[[ Data extract open ]]

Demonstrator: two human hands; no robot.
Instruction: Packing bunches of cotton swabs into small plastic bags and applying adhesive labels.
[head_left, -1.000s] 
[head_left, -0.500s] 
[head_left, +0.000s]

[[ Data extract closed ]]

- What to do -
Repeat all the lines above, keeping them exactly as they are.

- Exercise solution -
Demonstrator: two human hands; no robot.
Instruction: Packing bunches of cotton swabs into small plastic bags and applying adhesive labels.
[head_left, -1.000s] 
[head_left, -0.500s] 
[head_left, +0.000s]

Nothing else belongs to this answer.